In a multitenant scenario, database-scoped security is recommended, because it offers the most fine-grained level of access control. In this mode, it is possible to configure disk groups such that they can be accessed by only a single database. Specifically, this means that both database administrators and users can be limited to accessing only those grid disks that contain information for which they have access privileges. In database consolidation scenarios in which individual databases might be supporting different organizations or tenants, it is important that each tenant be able to access and manipulate only their own storage. In particular, when combined with the workload and database isolation strategies discussed earlier, it is possible for tenants to effectively compartmentalize access to individual databases.

Database-scoped security is an effective tool for limiting access to Oracle ASM grid disks. This figure shows Oracle ASM–scoped security along with ZFS security.
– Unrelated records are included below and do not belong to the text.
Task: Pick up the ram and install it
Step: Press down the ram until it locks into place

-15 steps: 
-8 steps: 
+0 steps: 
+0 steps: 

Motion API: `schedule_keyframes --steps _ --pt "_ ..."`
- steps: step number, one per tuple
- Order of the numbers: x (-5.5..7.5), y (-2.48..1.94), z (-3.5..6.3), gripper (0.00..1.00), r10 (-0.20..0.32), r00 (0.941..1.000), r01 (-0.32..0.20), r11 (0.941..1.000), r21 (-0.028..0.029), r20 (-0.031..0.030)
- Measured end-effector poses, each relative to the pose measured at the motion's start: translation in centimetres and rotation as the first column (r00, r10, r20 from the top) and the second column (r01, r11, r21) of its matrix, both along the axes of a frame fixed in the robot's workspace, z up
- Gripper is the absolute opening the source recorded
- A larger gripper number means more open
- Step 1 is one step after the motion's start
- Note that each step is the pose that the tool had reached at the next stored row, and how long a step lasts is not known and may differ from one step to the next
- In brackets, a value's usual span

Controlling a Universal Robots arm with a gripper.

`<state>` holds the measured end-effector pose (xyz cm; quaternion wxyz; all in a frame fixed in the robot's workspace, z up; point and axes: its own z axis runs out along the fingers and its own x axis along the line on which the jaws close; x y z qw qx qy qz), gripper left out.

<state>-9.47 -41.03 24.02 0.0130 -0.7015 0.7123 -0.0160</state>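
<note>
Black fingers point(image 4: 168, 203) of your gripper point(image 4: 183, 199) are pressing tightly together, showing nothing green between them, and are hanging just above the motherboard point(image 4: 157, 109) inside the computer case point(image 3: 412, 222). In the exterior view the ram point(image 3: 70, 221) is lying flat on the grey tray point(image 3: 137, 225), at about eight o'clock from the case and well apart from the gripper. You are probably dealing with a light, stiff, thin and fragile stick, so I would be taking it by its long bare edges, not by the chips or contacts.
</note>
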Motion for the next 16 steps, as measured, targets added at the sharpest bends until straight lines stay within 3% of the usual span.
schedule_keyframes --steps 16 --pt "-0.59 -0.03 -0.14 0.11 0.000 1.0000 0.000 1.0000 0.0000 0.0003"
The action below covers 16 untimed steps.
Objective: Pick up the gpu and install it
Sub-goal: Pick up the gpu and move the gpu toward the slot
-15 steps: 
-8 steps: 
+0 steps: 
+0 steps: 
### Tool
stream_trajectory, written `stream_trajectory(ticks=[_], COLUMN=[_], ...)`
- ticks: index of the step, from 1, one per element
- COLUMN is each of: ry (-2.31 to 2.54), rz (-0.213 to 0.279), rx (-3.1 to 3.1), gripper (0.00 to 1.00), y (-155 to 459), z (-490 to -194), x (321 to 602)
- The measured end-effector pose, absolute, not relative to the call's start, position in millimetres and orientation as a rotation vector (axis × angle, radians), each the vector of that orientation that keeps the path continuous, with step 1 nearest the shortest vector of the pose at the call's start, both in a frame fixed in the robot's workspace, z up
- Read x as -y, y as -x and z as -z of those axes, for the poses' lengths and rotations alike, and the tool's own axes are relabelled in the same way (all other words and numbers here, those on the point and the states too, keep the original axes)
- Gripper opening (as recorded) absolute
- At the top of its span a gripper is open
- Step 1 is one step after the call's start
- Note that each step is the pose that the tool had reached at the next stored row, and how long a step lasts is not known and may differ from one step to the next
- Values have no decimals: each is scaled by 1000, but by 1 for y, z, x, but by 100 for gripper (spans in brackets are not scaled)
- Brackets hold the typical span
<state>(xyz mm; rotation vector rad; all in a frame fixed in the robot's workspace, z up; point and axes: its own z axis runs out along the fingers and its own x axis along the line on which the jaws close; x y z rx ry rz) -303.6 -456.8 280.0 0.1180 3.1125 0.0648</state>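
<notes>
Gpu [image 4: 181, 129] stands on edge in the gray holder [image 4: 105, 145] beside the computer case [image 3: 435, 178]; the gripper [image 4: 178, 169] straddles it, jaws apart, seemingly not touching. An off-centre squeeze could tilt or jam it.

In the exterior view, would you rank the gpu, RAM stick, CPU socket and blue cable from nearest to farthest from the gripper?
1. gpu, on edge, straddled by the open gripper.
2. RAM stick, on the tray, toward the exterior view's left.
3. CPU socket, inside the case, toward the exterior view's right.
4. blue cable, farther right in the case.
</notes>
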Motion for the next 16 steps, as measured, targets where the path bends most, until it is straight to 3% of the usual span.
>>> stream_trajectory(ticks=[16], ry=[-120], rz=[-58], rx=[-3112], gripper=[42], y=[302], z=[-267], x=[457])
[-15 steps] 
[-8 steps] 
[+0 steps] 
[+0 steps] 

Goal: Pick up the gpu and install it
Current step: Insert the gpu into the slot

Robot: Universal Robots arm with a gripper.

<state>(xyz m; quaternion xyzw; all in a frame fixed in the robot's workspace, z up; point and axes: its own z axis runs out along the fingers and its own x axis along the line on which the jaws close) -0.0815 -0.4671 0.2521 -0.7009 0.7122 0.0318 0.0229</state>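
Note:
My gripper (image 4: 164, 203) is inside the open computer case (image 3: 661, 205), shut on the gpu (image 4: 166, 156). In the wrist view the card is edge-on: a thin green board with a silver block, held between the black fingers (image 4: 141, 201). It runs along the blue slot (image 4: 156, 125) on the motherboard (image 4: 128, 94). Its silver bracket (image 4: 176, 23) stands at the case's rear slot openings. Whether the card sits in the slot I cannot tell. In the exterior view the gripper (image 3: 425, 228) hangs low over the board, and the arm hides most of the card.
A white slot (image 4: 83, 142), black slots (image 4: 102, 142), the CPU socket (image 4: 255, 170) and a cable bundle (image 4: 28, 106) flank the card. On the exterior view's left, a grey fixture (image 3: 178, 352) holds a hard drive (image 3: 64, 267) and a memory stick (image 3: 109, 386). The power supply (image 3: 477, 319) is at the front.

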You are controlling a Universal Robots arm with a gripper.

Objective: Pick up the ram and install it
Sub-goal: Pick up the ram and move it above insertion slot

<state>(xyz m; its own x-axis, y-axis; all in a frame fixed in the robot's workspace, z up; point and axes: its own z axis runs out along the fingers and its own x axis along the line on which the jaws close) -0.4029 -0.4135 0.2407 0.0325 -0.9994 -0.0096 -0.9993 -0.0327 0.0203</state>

In situations where there are large numbers of Oracle Database instances being deployed on the SuperCluster platform, a per-tenant Oracle ASM–scoped security strategy might make more sense, because it significantly reduces the number of keys that have to be created, assigned, and managed. Further, because database-scoped security requires separate disk groups to be created for each database, this approach will also significantly reduce the number of separate grid disks that have to be created on an Exadata Storage Server.

Figure 7  Per-Tenant Oracle ASM-Scoped Security

image:A figure showing per-tenant Oracle ASM-scoped security.

SuperCluster leverages Oracle Solaris data link protection, which seeks to prevent the potential damage that can be caused by malicious tenant virtual machines to the network. This integrated Oracle Solaris feature offers protection against the following basic threats: IP and MAC address spoofing as well as L2 frame spoofing (for example, Bridge Protocol Data Unit attacks). Oracle Solaris data link protection must be applied individually to all Oracle Solaris non-global zones deployed within the multitenant environment.

Because individual tenants should never require administrative or host-level access to the Exadata Storage Servers, it is strongly recommended that such access be restricted. The Exadata Storage Servers should be configured to prevent direct access for tenant non-global zones and database I/O domains while still permitting access from SuperCluster database domains (which are operated by the cloud provider). This ensures that the Exadata Storage Servers can be managed only from trusted locations on the management network.

Once the security configuration of the tenants has been defined and implemented, service providers can consider the additional step of configuring tenant-specific global and non-global zones to be immutable as read-only environments. Immutable zones create a resilient, high-integrity operating environment within which tenants may operate their own services. Building upon the inherent security capabilities of Oracle Solaris, immutable zones ensure that some (or all) OS directories and files are unable to be changed without intervention by the cloud service provider. The enforcement of this read-only posture helps to prevent unauthorized changes, promote stronger change management procedures, and deter the injection of both kernel and user-based malware.